There are certain books you look back on, years later, and think, "That was some story!" This is one of those books. It is a touching, emotional story made all the more so because its narrator is a dog facing his approaching death. As the story begins, Enzo the dog is ready to accept his fate; in fact, in a way he welcomes it because he believes – based on what he observed on a public television documentary, that his soul will then be freed to return to life as a human being. Enzo's lifelong study of these creatures with opposable thumbs and the ability to speak clearly has convinced him that he'll do quite well in his next life.

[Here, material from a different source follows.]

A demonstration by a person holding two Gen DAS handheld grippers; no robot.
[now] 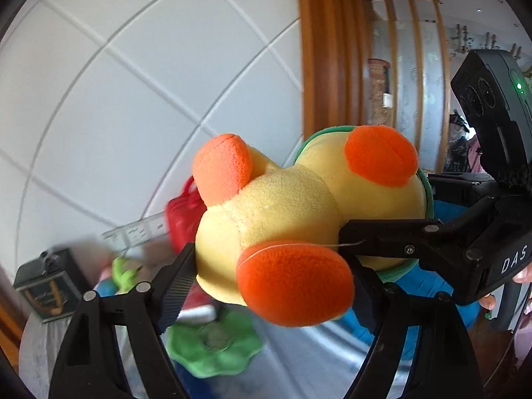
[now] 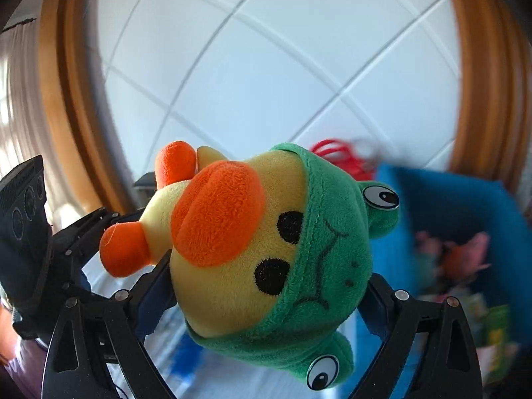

While this story will leave you with a warm and fuzzy heart (and moist eyes) at the conclusion, it is filled with a lot of the negative things that can happen to people in this life… Which is why the tale includes stops at a jail, a criminal courtroom, a hospital, and a cemetery. Even two-thirds or three-fourths of the way through you'll begin to doubt that there can be such a thing as a happy conclusion to this dog-gone tale. But hang in there, reader, because author Garth Stein begins pulling the rabbits out of his writing hat in the very last pages; with this, his writing takes on a certain special quality. Let's call it the ability to fashion a sparkling magical mystery trip.

As with Everything Matters! by Ron Currie, Jr., you won’t see the ending coming until it’s upon you. And as with Everything…, there’s a fake ending followed by a reprise (or slight return as per Jimi Hendrix) that ties everything together. Maybe. Or maybe the final ending isn’t what it seems to be. This is something that will keep you thinking for a few days after finishing this novel.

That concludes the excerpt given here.